## PROMPT
A single figure is the whole answer: the number of lines in the entries that contain "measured".

Extracted data entries
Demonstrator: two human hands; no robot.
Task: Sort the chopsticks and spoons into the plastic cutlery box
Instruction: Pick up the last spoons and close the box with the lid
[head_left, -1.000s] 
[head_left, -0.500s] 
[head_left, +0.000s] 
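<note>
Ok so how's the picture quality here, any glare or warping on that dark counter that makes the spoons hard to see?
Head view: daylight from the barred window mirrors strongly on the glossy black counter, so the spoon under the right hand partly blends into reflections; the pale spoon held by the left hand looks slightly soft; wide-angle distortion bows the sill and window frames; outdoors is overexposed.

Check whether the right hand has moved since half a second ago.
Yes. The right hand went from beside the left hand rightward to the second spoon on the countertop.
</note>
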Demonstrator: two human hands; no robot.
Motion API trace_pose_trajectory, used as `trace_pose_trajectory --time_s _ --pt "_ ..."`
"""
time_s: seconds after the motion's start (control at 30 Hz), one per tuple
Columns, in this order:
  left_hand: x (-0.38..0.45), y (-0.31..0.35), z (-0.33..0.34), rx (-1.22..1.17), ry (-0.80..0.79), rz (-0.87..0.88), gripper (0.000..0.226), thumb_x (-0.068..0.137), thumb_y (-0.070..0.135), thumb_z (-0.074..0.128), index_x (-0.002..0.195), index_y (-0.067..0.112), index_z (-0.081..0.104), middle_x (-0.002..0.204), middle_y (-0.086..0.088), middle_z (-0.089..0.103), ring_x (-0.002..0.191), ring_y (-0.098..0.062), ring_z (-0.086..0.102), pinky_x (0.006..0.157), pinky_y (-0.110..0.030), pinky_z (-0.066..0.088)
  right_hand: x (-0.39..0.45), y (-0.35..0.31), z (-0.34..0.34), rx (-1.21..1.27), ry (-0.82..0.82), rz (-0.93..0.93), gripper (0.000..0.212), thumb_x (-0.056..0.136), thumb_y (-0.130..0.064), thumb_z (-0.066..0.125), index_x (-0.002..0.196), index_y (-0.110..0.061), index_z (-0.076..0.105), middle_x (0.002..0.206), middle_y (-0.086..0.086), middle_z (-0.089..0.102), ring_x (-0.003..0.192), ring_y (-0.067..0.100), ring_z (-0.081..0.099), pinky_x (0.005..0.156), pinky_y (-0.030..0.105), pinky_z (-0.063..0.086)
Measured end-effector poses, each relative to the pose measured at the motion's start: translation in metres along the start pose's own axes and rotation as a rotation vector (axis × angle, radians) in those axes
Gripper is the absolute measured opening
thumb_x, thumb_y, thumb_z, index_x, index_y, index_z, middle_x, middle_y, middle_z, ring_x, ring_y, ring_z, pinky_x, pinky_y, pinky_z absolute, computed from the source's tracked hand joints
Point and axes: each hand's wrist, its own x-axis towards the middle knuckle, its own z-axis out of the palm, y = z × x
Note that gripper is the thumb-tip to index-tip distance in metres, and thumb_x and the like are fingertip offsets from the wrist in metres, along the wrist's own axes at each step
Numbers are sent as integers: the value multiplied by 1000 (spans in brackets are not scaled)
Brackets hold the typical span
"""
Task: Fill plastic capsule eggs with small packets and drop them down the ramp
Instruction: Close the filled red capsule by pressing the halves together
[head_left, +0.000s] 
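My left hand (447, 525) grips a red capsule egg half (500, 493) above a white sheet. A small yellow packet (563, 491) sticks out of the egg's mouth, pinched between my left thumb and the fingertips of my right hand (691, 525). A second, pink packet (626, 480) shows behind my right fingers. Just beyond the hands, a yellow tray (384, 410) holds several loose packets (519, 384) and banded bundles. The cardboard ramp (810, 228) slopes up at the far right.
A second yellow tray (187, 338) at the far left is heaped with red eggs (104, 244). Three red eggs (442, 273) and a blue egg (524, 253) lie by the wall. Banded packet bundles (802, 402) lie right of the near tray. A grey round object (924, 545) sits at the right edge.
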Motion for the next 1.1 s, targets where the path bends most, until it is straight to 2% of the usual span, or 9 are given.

## SOLUTION FOR THIS TASK
2